Oil: Beauty and Horror In The Petrol Age (group show)
Kunstmuseum Wolfsburg, Wolfsburg
4 September 2021 – 9 January 2022
No other substance has shaped societies in the twentieth and early twenty-first centuries as much as petroleum. Airplanes, tanks, and spacecraft, motorways, shopping malls and suburban settlements, nylon stockings, mountains of plastic, and vinyl – key materials and technologies, lifestyles and visions of our time owe their existence to the energy density and transformability of oil. Now, however, the dusk of the “petrol age” is looming, whereby neither can its end be precisely dated, nor its consequences adequately assessed. The exhibition Oil. Beauty and Horror in the Petrol Age therefore takes a speculative, poetic look back at the presence of the modern age of petroleum, which has lasted for roughly one hundred years. From the distance of a hypothetical future, we ask what was typical of our time, what was great and beautiful, what was ugly and terrible, and how all this is reflected in art and culture.
Fundamental here is the observation of a deep conflict: In the oil boom of the 1950s and 1960s, gasoline and kerosene, plastic, asphalt, and synthetic fibers stood for the futuristic promises of boundless mobility, individual freedom, and unrestricted transformability. Today, they are associated with global battles over resources, mountains of waste, and global warming, as well as sea and air pollution.
The exhibition focuses on all this from a fictitious archaeological distance and at the same time seeks a thematic and emotional proximity: Beyond entrenched ideology, it confronts works of art with natural science and technology, politics and everyday life, with knowledge, practices, and apparatus from chemistry, drilling, and geology, from daily working life and pop culture, from industry and cultural theory. Well-known and lesser-known works of art from the canon of Western modernism, as well as from oil-producing regions around the globe, are reappraised in the black mirror of oil and placed in relation to current artistic positions.

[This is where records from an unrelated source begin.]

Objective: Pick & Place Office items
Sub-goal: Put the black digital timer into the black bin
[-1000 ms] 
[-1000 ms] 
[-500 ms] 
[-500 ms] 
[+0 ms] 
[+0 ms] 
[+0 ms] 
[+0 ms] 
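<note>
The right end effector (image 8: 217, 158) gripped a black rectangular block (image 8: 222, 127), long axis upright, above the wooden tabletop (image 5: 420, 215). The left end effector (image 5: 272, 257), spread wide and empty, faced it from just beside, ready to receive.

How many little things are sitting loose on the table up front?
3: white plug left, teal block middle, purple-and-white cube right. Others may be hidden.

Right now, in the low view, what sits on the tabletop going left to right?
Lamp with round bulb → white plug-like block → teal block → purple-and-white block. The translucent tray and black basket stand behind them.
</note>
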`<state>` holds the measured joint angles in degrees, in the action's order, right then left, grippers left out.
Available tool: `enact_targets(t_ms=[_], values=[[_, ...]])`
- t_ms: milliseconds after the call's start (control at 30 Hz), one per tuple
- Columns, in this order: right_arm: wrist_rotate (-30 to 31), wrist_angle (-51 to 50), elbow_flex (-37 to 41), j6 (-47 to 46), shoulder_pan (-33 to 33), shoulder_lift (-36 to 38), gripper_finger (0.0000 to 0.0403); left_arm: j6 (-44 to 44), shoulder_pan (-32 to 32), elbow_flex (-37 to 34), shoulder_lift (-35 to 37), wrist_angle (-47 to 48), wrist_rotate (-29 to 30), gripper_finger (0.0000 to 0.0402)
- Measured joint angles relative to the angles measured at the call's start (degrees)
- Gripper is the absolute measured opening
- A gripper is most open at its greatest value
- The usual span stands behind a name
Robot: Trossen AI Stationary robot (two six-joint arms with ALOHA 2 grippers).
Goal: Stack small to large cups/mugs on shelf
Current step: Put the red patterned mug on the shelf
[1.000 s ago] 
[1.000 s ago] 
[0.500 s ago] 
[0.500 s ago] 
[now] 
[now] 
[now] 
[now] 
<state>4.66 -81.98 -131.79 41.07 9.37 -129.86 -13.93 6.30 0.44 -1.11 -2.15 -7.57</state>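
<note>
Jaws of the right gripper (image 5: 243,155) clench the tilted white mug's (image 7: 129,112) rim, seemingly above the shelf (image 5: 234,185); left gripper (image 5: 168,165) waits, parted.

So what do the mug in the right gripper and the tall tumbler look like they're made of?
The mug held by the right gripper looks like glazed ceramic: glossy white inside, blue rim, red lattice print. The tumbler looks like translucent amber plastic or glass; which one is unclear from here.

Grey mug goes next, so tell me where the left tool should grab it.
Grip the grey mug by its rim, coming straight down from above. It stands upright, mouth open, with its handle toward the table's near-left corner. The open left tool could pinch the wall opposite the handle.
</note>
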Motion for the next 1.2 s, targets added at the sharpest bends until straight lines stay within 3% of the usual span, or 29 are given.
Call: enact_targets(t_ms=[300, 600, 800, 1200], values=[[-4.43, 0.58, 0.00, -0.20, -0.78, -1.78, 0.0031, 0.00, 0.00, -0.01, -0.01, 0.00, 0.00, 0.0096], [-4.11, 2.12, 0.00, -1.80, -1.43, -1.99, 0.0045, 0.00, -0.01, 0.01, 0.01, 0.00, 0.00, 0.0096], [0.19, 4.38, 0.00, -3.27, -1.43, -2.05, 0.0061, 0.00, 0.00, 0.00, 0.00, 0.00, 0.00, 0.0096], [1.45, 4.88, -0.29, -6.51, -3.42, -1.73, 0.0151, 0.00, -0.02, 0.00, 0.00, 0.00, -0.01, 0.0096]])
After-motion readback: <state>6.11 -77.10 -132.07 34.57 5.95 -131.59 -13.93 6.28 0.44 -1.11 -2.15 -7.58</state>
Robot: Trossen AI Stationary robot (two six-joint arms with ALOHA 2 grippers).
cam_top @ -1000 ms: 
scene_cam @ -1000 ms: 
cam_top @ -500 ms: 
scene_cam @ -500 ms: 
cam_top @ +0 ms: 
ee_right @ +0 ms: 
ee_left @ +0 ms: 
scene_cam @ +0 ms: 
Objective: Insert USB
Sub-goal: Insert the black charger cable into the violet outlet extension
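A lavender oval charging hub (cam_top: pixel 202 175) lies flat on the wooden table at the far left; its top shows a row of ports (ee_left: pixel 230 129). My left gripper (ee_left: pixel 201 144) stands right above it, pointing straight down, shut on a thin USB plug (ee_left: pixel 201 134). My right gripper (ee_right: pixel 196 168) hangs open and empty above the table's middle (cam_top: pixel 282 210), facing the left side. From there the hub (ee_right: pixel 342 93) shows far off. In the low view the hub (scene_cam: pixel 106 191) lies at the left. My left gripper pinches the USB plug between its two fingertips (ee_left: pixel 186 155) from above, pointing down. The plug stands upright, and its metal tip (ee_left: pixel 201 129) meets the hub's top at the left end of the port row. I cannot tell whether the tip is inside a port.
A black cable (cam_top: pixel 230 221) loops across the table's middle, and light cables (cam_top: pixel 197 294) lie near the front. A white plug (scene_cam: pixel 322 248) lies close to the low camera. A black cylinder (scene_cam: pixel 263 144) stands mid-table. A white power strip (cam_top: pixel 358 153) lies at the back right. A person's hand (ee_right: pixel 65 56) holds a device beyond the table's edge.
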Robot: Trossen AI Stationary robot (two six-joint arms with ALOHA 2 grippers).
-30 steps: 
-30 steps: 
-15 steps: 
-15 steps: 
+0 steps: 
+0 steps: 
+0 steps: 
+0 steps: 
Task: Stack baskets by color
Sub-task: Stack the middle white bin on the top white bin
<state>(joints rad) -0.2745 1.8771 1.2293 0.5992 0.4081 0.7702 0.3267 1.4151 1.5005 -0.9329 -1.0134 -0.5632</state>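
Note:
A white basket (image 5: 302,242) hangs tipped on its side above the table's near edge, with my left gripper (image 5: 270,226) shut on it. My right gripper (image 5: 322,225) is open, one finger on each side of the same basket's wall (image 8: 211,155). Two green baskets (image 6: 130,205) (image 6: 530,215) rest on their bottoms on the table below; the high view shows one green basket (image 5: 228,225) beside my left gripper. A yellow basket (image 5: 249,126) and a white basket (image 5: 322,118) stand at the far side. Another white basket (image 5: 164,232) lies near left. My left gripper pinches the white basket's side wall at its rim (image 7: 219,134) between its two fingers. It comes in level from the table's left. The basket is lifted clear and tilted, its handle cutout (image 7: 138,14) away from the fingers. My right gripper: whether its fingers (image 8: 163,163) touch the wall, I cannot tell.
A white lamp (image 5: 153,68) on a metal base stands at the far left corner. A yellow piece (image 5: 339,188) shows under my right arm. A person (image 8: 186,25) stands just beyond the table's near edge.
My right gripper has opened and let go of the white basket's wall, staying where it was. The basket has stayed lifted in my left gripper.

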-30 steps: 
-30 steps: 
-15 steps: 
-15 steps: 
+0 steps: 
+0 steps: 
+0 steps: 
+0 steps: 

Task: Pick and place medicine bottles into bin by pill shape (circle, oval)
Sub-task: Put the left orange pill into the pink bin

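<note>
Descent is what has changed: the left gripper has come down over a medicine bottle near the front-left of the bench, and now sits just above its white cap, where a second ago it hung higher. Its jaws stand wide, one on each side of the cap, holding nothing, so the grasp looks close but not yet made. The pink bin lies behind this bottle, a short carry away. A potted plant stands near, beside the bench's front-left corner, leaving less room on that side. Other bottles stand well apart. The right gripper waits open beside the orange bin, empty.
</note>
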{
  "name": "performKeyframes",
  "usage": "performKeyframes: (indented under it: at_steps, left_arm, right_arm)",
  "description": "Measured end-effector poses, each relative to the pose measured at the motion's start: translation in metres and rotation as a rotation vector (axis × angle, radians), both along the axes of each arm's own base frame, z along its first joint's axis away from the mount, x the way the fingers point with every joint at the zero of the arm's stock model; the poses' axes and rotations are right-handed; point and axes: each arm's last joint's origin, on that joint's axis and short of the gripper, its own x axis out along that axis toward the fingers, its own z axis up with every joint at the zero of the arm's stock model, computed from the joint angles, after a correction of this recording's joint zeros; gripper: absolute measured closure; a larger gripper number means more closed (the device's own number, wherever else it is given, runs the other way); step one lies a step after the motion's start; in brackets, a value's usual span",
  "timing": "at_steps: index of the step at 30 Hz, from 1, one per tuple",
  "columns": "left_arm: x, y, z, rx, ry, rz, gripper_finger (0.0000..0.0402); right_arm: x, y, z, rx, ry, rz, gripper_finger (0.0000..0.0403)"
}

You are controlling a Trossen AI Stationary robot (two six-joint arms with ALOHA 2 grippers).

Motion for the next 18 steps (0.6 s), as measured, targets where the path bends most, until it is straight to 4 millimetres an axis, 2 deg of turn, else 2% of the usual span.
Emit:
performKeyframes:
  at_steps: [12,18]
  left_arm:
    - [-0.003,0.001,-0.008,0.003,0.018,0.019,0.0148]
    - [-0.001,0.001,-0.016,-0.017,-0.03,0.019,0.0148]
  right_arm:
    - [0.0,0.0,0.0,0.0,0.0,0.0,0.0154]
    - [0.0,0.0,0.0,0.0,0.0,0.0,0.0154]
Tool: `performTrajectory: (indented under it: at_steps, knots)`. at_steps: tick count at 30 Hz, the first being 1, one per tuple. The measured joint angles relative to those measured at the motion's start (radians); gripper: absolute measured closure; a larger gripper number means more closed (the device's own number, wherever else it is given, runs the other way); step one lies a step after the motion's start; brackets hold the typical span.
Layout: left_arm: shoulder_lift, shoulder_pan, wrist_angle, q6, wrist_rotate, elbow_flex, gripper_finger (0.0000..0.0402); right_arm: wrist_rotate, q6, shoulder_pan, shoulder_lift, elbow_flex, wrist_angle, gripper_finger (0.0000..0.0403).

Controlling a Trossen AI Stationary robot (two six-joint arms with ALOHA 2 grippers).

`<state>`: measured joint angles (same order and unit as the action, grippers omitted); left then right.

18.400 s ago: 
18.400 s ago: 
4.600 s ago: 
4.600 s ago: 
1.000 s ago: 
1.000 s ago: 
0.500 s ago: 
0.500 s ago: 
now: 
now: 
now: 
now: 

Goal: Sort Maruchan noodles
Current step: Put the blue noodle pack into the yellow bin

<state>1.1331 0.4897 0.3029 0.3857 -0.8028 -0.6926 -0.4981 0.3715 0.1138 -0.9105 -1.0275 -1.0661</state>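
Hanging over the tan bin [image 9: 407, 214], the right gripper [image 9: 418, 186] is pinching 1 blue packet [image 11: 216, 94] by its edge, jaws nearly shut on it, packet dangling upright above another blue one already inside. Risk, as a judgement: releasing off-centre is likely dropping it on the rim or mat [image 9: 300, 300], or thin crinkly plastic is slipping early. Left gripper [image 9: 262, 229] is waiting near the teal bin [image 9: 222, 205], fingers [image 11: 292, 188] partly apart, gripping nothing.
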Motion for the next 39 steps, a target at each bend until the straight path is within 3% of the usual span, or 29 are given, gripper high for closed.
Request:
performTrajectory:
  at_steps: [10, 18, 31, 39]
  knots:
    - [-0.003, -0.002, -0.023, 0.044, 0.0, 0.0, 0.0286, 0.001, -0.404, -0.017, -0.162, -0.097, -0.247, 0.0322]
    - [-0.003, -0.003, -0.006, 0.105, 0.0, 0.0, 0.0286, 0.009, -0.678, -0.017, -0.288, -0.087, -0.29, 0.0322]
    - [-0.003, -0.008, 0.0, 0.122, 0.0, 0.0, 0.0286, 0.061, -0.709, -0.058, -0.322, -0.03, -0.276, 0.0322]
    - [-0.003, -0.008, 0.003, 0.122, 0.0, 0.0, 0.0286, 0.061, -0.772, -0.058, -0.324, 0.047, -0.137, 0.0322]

The exhibition focuses on the decades between the end of the Second World War and today. The cultural, technical, and geological constellations presented range, however, from the Middle Ages and antiquity to the early history of culture and life, while at the same time anticipating developments that may extend hundreds or even thousands of years into the future.
In this way, the exhibition presents the world’s first retrospective of the global modern age of petroleum.